Problem: Array Contains Duplicate

Problem Statement: Given an integer array nums, return true if any value appears at least twice in the array, and return false if every element is distinct.

Solve Here: Contains Duplicate

Examples:

Input	Output
nums = [1,2,3,1]	true
nums = [1,2,3,4]	false
nums = [1,1,1,3,3,4,3,2,4,2]	true

Edge Cases:

1. Empty array: nums = [] → false
2. Single element array: nums = [1] → false

Solution Approaches:

1. Brute Force Approach

• Description: Compare each element with every other element.
• Time Complexity: O(n²) – Double loop through the array.
• Space Complexity: O(1) – No extra data structure used.

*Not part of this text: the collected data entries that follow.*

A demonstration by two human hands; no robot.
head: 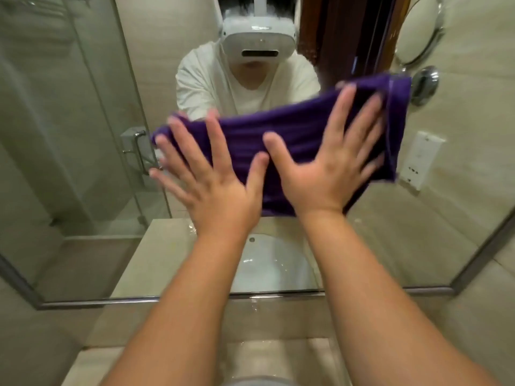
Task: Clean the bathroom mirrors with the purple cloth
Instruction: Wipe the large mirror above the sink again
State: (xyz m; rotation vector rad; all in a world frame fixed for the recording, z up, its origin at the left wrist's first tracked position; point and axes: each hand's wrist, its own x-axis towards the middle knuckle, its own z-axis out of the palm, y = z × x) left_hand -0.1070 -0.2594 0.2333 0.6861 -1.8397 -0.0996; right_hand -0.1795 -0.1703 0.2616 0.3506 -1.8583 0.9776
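Hands, left hand [214, 188] and right hand [328, 174], fingers spread flat, press purple cloth [301, 126] against mirror [83, 135] mid-wipe; uncleaned glass likely next.

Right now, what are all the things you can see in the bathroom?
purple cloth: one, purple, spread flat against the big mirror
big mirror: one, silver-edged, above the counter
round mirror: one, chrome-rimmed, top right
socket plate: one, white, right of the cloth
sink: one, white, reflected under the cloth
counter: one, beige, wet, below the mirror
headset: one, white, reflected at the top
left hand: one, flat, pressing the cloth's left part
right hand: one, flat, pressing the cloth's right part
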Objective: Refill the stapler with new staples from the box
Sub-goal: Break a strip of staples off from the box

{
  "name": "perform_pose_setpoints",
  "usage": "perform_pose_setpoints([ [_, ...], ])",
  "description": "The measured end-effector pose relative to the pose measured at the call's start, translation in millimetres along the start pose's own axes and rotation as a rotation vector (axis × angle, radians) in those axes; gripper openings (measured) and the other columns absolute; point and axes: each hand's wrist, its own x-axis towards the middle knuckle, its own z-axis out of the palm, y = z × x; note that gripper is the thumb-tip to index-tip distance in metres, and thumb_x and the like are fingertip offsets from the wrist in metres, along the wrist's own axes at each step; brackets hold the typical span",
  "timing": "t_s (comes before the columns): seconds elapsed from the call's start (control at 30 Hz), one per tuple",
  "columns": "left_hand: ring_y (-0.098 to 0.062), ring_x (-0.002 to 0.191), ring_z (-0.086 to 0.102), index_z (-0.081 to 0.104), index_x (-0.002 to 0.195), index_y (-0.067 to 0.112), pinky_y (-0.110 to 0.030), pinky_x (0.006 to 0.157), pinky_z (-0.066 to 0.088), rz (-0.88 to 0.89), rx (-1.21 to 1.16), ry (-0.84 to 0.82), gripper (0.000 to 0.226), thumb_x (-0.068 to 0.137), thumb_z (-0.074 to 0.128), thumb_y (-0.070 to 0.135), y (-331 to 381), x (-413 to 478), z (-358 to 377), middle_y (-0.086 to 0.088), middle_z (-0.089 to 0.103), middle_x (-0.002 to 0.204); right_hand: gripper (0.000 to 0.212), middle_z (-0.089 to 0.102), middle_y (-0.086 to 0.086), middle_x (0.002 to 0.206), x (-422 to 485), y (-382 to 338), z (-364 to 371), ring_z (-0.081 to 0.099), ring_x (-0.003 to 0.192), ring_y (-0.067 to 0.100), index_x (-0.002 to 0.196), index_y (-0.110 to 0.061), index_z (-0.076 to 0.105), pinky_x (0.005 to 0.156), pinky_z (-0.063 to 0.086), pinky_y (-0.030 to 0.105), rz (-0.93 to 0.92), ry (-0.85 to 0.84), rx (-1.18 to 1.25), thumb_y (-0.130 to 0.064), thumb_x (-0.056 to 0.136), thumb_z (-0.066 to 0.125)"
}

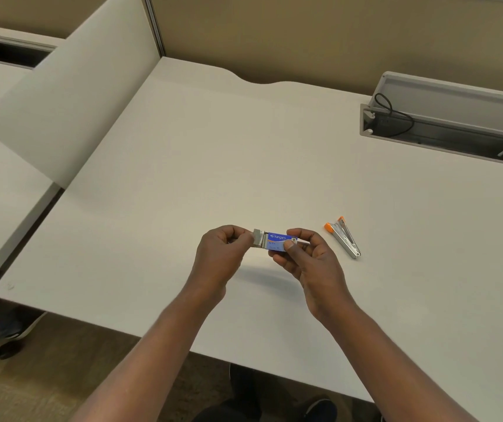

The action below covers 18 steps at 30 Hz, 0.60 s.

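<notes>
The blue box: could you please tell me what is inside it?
A grey tray sticks out its left end, pinched by the left hand, with silvery staples showing. The rest is covered by the box.

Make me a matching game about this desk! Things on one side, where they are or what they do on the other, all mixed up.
Things:
1. staple box
2. stapler
3. black cable
4. left hand

Places:
a. lies on the desk, untouched
b. held by the right hand
c. in the grey trough at the back
d. pinches the inner tray sticking out of the box

Pairs: 1-b, 2-a, 3-c, 4-d
</notes>
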Motion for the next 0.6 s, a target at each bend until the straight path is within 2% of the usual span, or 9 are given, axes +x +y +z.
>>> perform_pose_setpoints([
  [0.1,-0.005,0.049,0.037,0.073,0.075,0.02,-0.018,0.044,0.032,0.085,0.136,0.026,0.015,0.085,0.071,0.031,-2.8,0.2,0.0,0.015,0.046,0.053,0.015,0.08,0.014,0.097,0.2,1.2,0.4,0.079,0.093,0.032,0.112,-0.012,0.065,0.084,0.063,0.031,0.007,-0.008,0.015,-0.003,0.1,0.06],
  [0.23,-0.007,0.048,0.037,0.069,0.075,0.021,-0.024,0.05,0.034,0.15,0.268,0.079,0.017,0.087,0.069,0.032,-6.7,-0.4,1.8,0.013,0.042,0.05,0.016,0.08,0.013,0.097,0.4,1.7,0.8,0.079,0.094,0.032,0.111,-0.013,0.065,0.088,0.062,0.033,0.009,-0.009,0.009,-0.004,0.1,0.061],
  [0.37,-0.006,0.049,0.041,0.068,0.074,0.021,-0.013,0.046,0.032,0.213,0.335,0.124,0.016,0.088,0.069,0.026,-5.5,-3.3,5.4,0.01,0.045,0.055,0.016,0.079,0.017,0.102,0.3,2.1,0.1,0.079,0.094,0.031,0.113,-0.013,0.066,0.09,0.061,0.035,0.001,-0.003,-0.005,-0.005,0.1,0.062],
  [0.47,-0.005,0.053,0.046,0.068,0.073,0.022,-0.012,0.048,0.036,0.251,0.373,0.133,0.015,0.087,0.072,0.026,-3.9,-4.2,6.3,0.009,0.048,0.057,0.016,0.078,0.018,0.105,0.6,2.7,-0.2,0.079,0.094,0.031,0.113,-0.012,0.066,0.091,0.061,0.036,-0.007,-0.002,-0.009,-0.005,0.099,0.062],
  [0.6,-0.008,0.058,0.047,0.069,0.076,0.019,-0.015,0.052,0.032,0.32,0.441,0.159,0.013,0.087,0.075,0.021,-3.5,-3.7,7.0,0.008,0.05,0.062,0.016,0.078,0.018,0.105,1.1,2.9,-0.1,0.079,0.094,0.031,0.113,-0.012,0.066,0.091,0.06,0.037,-0.009,-0.002,-0.013,-0.005,0.099,0.062],
])
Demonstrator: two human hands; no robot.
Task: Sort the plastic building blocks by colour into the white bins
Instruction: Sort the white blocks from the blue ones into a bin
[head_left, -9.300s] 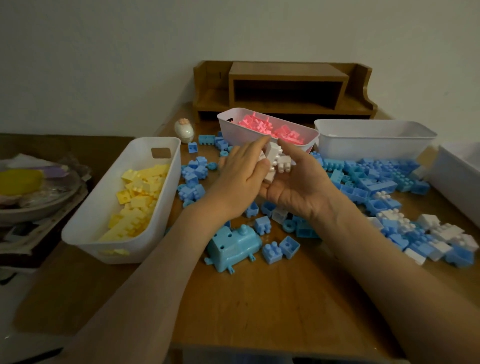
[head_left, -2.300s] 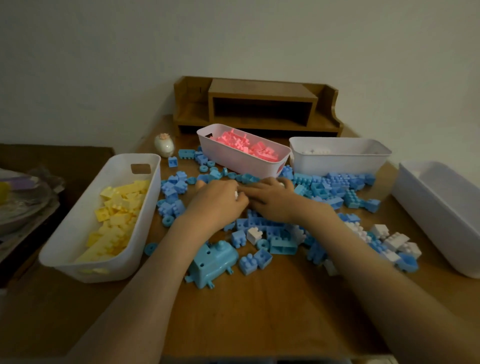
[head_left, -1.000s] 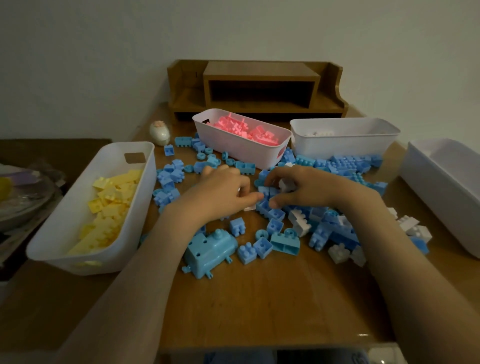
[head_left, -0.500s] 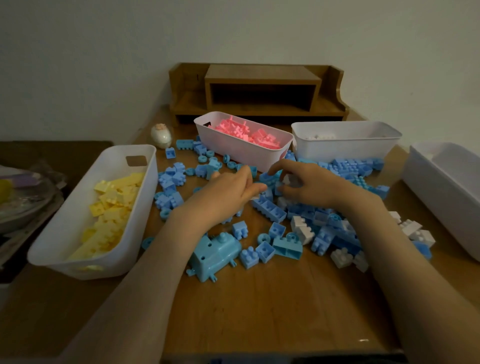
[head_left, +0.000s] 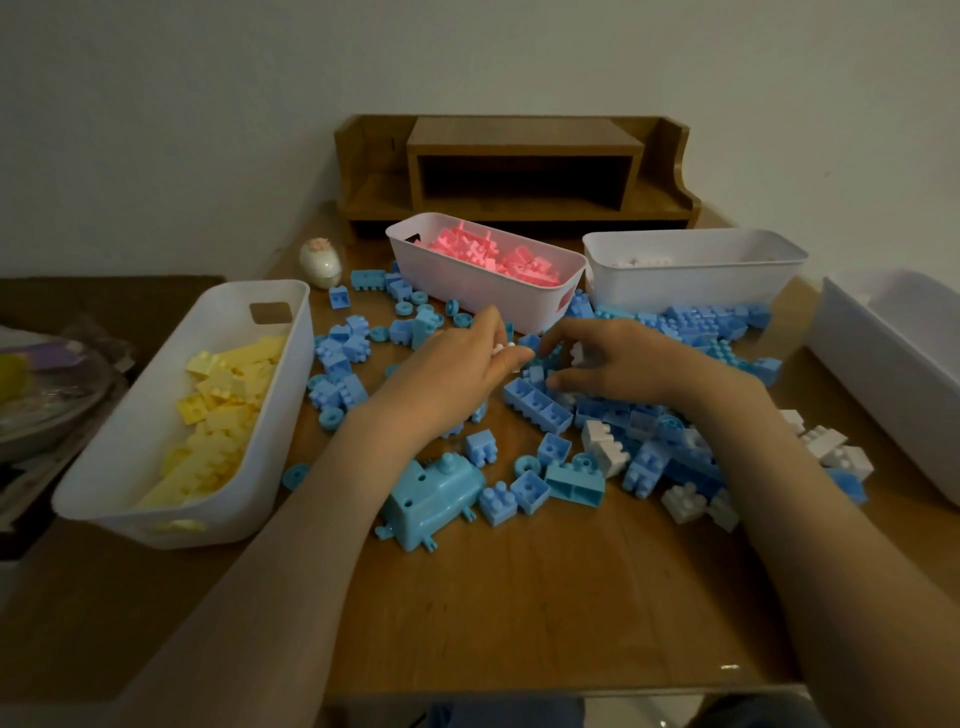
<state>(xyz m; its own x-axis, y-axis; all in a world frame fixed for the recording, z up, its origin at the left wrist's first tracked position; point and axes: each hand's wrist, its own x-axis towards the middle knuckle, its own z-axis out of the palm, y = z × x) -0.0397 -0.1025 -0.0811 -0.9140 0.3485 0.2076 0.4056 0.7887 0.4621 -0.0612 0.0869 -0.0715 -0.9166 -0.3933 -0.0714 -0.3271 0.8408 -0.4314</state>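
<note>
Blocks (head_left: 503, 349) seemingly in left hand (head_left: 457, 371), right hand (head_left: 618, 364)

No readable text, labels or numbers anywhere (bins (head_left: 691, 275), blocks (head_left: 540, 402) all unmarked).

The widest free room is the bare strip of table (head_left: 519, 613) along the near edge, crossed only by the forearms of the left hand (head_left: 452, 374) and right hand (head_left: 628, 364). Across the middle, loose blue blocks (head_left: 535, 402) and white blocks (head_left: 602, 447) litter the wood, with a big blue animal-shaped piece (head_left: 431, 493) lying nearest the bare strip. The yellow bin (head_left: 130, 457) walls off the left edge and the right bin (head_left: 883, 384) the right edge. Toward the far edge the pink bin (head_left: 467, 291) and the white-block bin (head_left: 691, 283) stand close together, and a wooden shelf unit (head_left: 519, 135) closes the edge behind them. An egg-shaped ornament (head_left: 320, 260) sits between the yellow bin and the shelf unit. Every bin is open from above.
</note>
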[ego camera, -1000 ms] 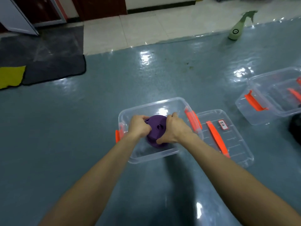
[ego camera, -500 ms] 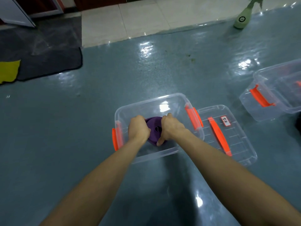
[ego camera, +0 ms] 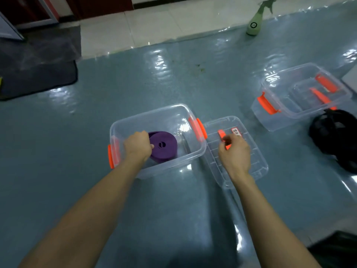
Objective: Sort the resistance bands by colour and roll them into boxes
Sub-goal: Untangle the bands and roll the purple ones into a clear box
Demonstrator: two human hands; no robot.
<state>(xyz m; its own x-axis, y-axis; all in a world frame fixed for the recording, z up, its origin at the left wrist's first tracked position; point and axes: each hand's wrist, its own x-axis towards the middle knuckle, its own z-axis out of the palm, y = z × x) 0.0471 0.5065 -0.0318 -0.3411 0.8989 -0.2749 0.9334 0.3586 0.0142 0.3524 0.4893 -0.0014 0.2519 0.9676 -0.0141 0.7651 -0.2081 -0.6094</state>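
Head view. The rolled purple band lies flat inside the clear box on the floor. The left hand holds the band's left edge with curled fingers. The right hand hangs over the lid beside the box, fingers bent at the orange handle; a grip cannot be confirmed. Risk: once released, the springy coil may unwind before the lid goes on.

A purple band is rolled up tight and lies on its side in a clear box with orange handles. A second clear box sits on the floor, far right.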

fun containsDuplicate(nums: IntArray): Boolean {
    for (i in nums.indices) {
        for (j in i + 1 until nums.size) {
            if (nums[i] == nums[j]) {
                return true
            }
        }
    }
    return false
}

2. Using Sorting

• Description: Sort the array and check for consecutive duplicate elements.
• Time Complexity: O(n log n) – Time taken to sort the array.
• Space Complexity: O(1) – If in-place sorting is used (depends on the sorting algorithm used by Kotlin).

fun containsDuplicate(nums: IntArray): Boolean {
    nums.sort()
    for (i in 0 until nums.size - 1) {
        if (nums[i] == nums[i + 1]) {
            return true
        }
    }
    return false
}

3. Using HashSet

• Description: Use a HashSet to track seen elements and detect duplicates.
• Time Complexity: O(n) – Single pass through the array.
• Space Complexity: O(n) – Additional space required for the HashSet.

fun containsDuplicate(nums: IntArray): Boolean {
    val seen = HashSet<Int>()
    for (num in nums) {
        if (!seen.add(num)) {
            return true
        }
    }
    return false
}

Complexity Comparison:

Approach	Time Complexity	Space Complexity
Brute Force	O(n²)	O(1)
Sorting	O(n log n)	O(1)
Using HashSet	O(n)	O(n)

Conclusion:

Among the three approaches, the HashSet approach is the most efficient in terms of time complexity, while the sorting approach might be useful if we need to sort the array for other reasons.